### Task to carry out
Taking the line that contains "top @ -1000" as the start and the last line of the data as the end, repeat exactly every line in that span, but no pictures.
BEGIN Data block
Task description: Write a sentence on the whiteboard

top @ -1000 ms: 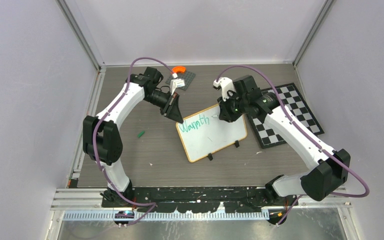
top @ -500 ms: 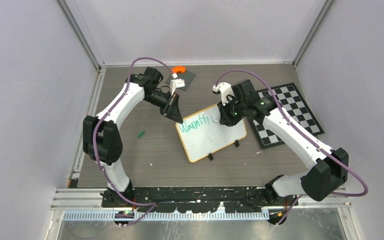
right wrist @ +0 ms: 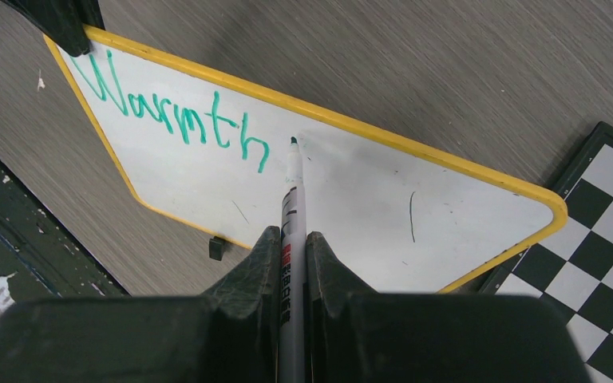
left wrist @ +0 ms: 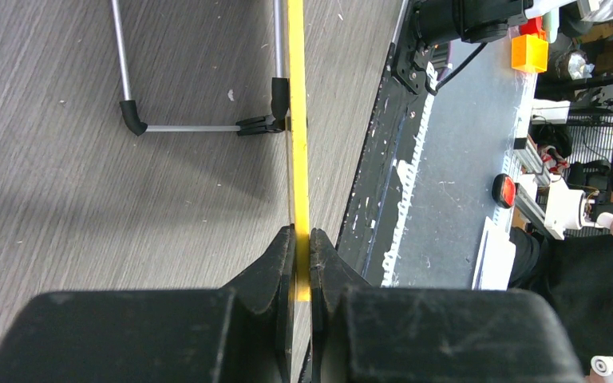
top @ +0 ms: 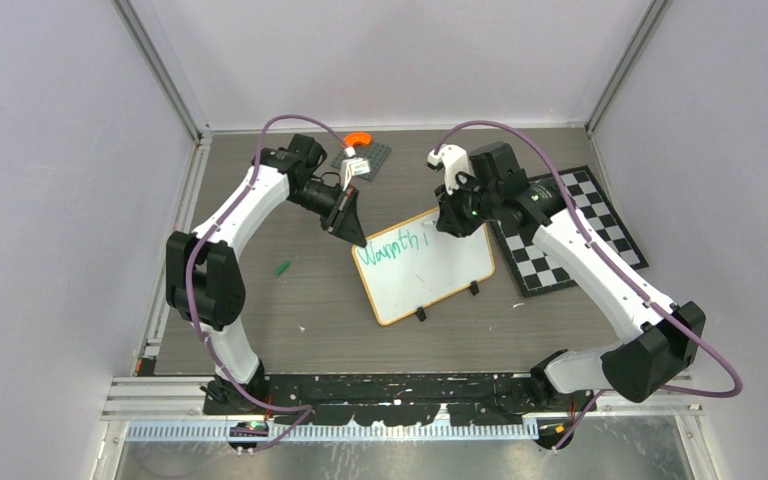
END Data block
### Exercise response
top @ -1000 ms: 
top @ -500 ms: 
right wrist @ +0 ms: 
left wrist @ +0 ms: 
top @ +0 ms: 

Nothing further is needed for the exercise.